Our culture comfortably says that men are not in touch with their feelings – that they are distant and withhold love. But there is another side to the story.
“I’ve never loved anyone like this before, my sweet potato”
In the mind of a man there exists a hopeless romantic. But in that quest for storybook love, he may be putting unrealistic expectations on you. The unfulfilled fantasy will turn into resentment – yours or his.
“Whatever you want to do, my darling turtledove”
Maybe you fell for this guy because he does important work with endangered species or volunteers a lot of his time for other good causes. But then he begins building his world around you, which sounds sweet, but easily becomes a burden. Now you’re making the decisions and he’s following you around like a loyal puppy.
Here’s a tip: if you want a puppy, get a puppy. If you want a man, make sure he keeps loyal to his own priorities, as well as to you.
“Oh my cherry bloss-” “STOP WITH THE PET NAMES ALREADY!”
If he never calls you by your name and only by annoying love monikers (“shmoopy”, “dumpling”, “love muffin”, you get the idea) then he might not be in love with you as much as with the idea of being in a loving relationship.
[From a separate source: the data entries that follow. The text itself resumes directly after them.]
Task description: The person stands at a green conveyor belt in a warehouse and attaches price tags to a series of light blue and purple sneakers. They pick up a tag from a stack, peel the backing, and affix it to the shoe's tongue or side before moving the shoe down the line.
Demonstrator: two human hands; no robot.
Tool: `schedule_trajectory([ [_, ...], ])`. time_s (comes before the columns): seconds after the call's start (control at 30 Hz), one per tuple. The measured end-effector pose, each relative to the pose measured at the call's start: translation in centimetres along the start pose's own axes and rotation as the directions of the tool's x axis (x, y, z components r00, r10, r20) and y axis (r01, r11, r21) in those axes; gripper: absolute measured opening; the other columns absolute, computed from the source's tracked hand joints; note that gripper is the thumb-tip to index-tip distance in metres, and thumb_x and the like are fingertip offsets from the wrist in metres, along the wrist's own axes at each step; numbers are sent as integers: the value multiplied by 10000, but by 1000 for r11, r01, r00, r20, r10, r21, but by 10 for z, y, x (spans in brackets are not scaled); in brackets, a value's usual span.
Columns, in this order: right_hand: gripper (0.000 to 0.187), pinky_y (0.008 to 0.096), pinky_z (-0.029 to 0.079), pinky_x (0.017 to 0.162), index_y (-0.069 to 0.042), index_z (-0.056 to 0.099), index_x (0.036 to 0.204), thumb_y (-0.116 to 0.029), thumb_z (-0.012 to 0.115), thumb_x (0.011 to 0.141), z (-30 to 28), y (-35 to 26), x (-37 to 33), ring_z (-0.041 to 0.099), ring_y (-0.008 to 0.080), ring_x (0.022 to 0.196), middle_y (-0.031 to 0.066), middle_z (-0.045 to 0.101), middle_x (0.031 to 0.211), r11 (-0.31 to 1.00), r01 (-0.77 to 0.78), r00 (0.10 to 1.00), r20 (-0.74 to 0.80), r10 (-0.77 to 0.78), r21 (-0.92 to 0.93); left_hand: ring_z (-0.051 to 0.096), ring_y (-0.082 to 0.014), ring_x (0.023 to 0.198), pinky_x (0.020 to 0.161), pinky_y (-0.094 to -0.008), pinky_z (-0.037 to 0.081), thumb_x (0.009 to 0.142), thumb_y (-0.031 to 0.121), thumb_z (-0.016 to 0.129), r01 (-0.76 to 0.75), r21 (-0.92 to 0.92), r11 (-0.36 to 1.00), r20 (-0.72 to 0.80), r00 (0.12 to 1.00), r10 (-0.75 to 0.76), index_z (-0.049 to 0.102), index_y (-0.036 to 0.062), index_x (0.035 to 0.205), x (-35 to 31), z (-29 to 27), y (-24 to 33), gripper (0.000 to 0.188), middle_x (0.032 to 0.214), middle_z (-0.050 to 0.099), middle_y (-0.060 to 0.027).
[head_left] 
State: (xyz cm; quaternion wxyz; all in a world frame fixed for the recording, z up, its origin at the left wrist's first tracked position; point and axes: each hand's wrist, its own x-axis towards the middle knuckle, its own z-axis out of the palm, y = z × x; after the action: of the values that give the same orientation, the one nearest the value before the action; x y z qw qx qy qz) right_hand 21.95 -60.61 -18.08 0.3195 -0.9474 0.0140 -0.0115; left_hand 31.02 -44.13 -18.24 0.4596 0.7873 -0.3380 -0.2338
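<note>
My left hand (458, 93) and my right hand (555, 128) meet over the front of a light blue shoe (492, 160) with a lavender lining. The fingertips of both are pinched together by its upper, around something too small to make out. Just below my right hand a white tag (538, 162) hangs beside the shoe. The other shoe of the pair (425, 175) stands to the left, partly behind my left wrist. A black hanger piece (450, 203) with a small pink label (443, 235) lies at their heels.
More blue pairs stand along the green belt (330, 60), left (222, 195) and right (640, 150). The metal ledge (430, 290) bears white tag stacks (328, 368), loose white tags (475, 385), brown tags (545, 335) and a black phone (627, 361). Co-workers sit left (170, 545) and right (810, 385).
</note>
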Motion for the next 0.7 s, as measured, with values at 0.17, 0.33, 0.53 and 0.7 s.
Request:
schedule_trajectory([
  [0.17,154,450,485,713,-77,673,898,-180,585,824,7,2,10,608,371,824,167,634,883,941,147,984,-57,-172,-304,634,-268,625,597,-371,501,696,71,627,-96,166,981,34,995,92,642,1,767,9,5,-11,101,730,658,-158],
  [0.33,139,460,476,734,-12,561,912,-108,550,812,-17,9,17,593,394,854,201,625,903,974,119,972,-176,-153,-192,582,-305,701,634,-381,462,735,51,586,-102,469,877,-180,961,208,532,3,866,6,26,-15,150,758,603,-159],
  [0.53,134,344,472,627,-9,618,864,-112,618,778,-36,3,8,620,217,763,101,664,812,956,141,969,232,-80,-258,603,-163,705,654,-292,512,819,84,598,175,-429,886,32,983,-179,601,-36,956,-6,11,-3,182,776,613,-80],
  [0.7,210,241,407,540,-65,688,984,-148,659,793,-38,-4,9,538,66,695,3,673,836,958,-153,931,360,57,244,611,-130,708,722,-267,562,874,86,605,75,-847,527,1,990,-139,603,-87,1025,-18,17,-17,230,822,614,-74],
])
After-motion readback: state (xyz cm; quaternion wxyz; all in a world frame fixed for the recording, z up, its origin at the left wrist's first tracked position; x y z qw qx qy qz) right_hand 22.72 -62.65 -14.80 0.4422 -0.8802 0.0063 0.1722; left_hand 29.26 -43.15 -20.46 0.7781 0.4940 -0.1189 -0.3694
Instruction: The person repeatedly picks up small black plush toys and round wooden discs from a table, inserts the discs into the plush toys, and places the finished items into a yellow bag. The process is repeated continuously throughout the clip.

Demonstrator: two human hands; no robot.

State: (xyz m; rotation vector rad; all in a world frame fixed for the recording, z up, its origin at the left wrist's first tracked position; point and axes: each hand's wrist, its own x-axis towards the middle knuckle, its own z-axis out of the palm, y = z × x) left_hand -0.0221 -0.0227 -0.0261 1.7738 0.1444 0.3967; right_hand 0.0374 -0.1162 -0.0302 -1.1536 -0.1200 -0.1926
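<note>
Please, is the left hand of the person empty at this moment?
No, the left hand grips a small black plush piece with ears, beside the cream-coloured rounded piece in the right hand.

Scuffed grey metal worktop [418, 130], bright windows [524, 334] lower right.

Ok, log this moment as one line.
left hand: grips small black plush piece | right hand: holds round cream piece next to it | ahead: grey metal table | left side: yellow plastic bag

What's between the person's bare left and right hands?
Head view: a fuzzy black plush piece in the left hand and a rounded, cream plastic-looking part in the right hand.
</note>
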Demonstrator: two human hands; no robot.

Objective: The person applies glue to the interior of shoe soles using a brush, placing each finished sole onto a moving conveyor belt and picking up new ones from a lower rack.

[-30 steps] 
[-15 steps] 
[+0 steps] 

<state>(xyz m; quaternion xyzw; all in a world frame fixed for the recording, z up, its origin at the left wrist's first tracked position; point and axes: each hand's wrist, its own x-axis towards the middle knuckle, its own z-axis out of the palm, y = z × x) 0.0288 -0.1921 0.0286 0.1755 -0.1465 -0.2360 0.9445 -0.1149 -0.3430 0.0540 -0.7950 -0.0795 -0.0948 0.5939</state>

It is vital that when two (or more) people are in a loving relationship that they be present and acknowledged for who they are. Maybe insist on being called by your name, at least in public.
“I want to meet your family and all your friends”
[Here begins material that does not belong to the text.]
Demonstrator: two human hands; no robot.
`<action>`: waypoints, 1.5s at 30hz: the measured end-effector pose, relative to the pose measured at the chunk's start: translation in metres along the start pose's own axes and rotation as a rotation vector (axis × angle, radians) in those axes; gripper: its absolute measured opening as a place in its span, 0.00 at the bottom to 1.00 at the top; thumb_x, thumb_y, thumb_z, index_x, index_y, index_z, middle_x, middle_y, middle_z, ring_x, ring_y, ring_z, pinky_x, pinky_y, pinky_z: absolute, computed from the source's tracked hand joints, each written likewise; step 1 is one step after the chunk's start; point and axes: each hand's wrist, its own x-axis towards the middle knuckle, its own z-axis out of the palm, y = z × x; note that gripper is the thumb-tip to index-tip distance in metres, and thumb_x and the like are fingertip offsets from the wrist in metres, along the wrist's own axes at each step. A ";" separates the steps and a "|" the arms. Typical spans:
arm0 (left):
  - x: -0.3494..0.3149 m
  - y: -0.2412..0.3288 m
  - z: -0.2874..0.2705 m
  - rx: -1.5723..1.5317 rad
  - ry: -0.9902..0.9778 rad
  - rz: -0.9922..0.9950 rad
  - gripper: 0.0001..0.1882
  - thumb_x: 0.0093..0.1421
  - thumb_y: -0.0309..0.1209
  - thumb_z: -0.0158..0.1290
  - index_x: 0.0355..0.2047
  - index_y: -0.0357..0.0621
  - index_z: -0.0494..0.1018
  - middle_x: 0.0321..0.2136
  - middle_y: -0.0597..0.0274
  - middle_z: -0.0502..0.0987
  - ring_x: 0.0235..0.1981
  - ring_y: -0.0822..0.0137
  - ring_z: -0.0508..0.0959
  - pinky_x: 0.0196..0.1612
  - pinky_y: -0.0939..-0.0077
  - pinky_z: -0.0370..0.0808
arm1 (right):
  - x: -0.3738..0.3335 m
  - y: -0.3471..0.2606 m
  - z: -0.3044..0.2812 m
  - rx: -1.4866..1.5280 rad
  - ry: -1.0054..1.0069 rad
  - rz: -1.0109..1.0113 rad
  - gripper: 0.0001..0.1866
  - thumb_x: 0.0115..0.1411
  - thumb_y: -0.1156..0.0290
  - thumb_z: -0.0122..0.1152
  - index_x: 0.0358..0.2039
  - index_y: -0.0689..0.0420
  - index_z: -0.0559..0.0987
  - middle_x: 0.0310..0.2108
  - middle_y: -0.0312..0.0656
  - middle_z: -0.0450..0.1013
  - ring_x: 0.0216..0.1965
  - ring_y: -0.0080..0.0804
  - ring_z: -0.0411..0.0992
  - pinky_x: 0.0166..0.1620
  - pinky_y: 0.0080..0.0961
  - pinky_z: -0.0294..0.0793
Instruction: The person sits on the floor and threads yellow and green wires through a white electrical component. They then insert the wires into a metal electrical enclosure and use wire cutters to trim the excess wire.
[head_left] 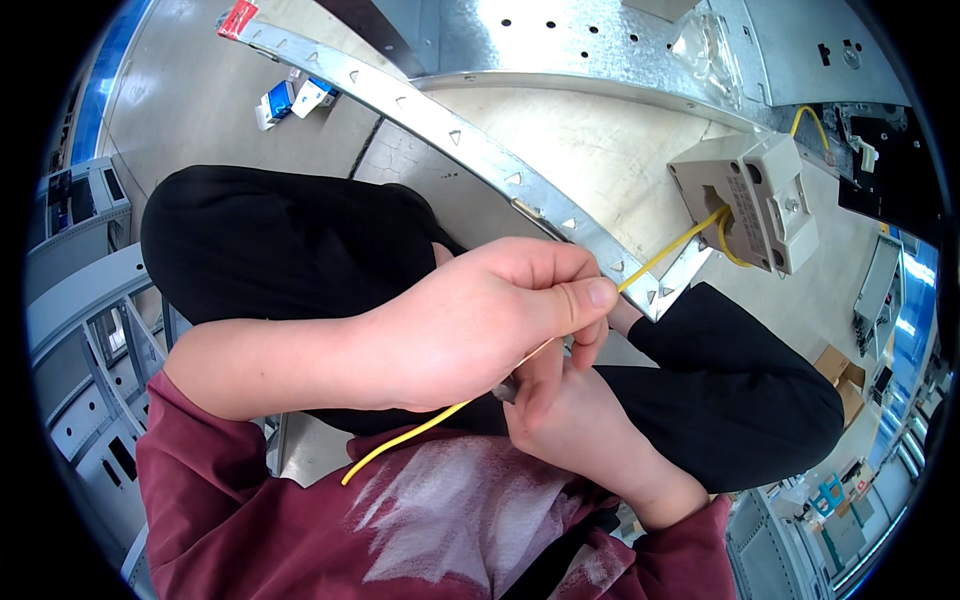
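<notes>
A thin yellow wire (668,252) runs from a beige current transformer (748,200) at the right to my hands. My left hand (505,305) pinches it between thumb and forefinger, the other fingers curled. Just below, partly covered by the left hand, my right hand (565,405) is closed. A small dark metallic piece (507,388) shows beside its fingers; most of it is hidden, so its kind cannot be told. Past the hands, the wire's free end (395,440) hangs over my shirt. The wire also loops through the transformer's opening.
A long metal rail (450,130) with triangular cutouts and a red-taped end crosses in front of me. Beyond it stands a metal panel (560,40) with a clear plastic bag (705,55) on it. Small blue-and-white boxes (280,103) lie on the floor. Grey metal frames (85,290) stand left.
</notes>
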 end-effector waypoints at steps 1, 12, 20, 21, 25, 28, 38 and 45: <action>0.000 -0.001 -0.001 0.009 0.004 0.004 0.19 0.83 0.39 0.47 0.38 0.37 0.74 0.31 0.63 0.78 0.23 0.73 0.81 0.30 0.76 0.77 | -0.001 -0.001 0.000 -0.034 0.013 0.010 0.24 0.57 0.74 0.65 0.55 0.62 0.75 0.29 0.46 0.79 0.27 0.47 0.81 0.30 0.41 0.81; -0.067 0.030 -0.011 0.907 0.093 0.184 0.14 0.68 0.34 0.66 0.28 0.40 0.78 0.22 0.63 0.77 0.24 0.66 0.77 0.30 0.70 0.72 | -0.004 -0.002 -0.006 0.021 0.046 0.045 0.31 0.55 0.76 0.68 0.60 0.56 0.72 0.35 0.41 0.80 0.39 0.46 0.82 0.40 0.42 0.83; -0.072 0.009 -0.012 0.913 0.026 0.146 0.10 0.67 0.27 0.67 0.29 0.36 0.82 0.19 0.57 0.75 0.20 0.60 0.75 0.25 0.66 0.68 | -0.004 -0.001 0.001 0.043 0.059 0.075 0.32 0.55 0.76 0.69 0.61 0.56 0.73 0.33 0.41 0.79 0.37 0.46 0.81 0.39 0.41 0.82; -0.072 0.009 -0.011 0.888 0.031 0.132 0.10 0.68 0.27 0.66 0.29 0.35 0.82 0.19 0.57 0.76 0.19 0.61 0.75 0.25 0.66 0.68 | -0.004 0.001 0.002 0.041 0.074 0.060 0.32 0.55 0.75 0.69 0.61 0.56 0.73 0.33 0.41 0.78 0.36 0.45 0.81 0.39 0.41 0.82; -0.072 0.010 -0.012 0.861 0.034 0.095 0.09 0.68 0.27 0.66 0.31 0.34 0.83 0.19 0.57 0.77 0.18 0.66 0.74 0.24 0.69 0.67 | -0.004 0.000 0.002 -0.024 0.079 0.064 0.32 0.53 0.74 0.72 0.60 0.58 0.74 0.33 0.42 0.76 0.37 0.47 0.79 0.41 0.41 0.81; -0.072 0.011 -0.011 0.825 0.033 0.074 0.07 0.68 0.26 0.66 0.33 0.33 0.84 0.19 0.58 0.78 0.18 0.70 0.73 0.24 0.71 0.67 | 0.001 0.002 0.000 -0.098 0.168 -0.043 0.33 0.51 0.73 0.74 0.59 0.59 0.75 0.39 0.47 0.75 0.42 0.51 0.78 0.44 0.43 0.80; -0.069 0.009 -0.014 0.836 -0.005 0.109 0.06 0.69 0.26 0.66 0.37 0.34 0.85 0.20 0.57 0.79 0.19 0.70 0.74 0.24 0.70 0.68 | 0.002 0.002 0.018 0.072 0.121 0.038 0.31 0.55 0.74 0.73 0.60 0.61 0.74 0.50 0.55 0.71 0.52 0.59 0.74 0.56 0.47 0.77; -0.069 0.018 -0.013 0.800 -0.008 0.020 0.06 0.69 0.26 0.66 0.38 0.34 0.86 0.20 0.58 0.81 0.20 0.72 0.78 0.24 0.74 0.70 | 0.008 0.012 0.028 0.389 0.228 -0.024 0.28 0.59 0.79 0.71 0.59 0.59 0.72 0.54 0.54 0.71 0.57 0.56 0.73 0.60 0.42 0.74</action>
If you are a parasite, you need a host. So you bite the cat, burrow in so you can’t be scratched out, and feed off of Miss Whiskers until you are bloated and … yuck. My point is that he wants to know everyone in your life so he can attach himself to your life and, in so doing, make himself an irreplaceable part of it.
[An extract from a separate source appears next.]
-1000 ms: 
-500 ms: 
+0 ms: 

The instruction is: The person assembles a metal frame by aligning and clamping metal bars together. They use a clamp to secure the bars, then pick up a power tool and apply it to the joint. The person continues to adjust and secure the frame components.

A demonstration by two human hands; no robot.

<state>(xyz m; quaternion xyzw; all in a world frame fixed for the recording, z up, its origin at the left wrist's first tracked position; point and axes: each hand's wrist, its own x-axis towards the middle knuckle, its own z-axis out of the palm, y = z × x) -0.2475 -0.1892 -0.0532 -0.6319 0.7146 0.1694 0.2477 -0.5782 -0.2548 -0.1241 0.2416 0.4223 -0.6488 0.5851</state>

So wait … why is he doing this?
A great article by Susan Krauss Whitbourne Ph.D. for Psychologytoday.com states that it begins with how he formed relationships as a child.
“[If there is a] pattern of emotional neediness, instability, and ultra-sensitiveness to rejection [it] could very well explain why some people, under some conditions, become victims of bad, mad love. They may have a propensity to behave in a way that causes them to cling to partners who, in turn, become more likely to get up and leave.”
So he wants love so much that he attaches himself to you and builds his world around you because you represent the love he wants, even though he knows he may be driving you away.
There are no bad intentions here. He wants love – he wants it from you. But he overdoes it and has issues that need to be addressed. Of course, you don’t want some guy who is aloof and distant, but the good news is that there’s a biiiiiig sweet spot in between not enough love and too much.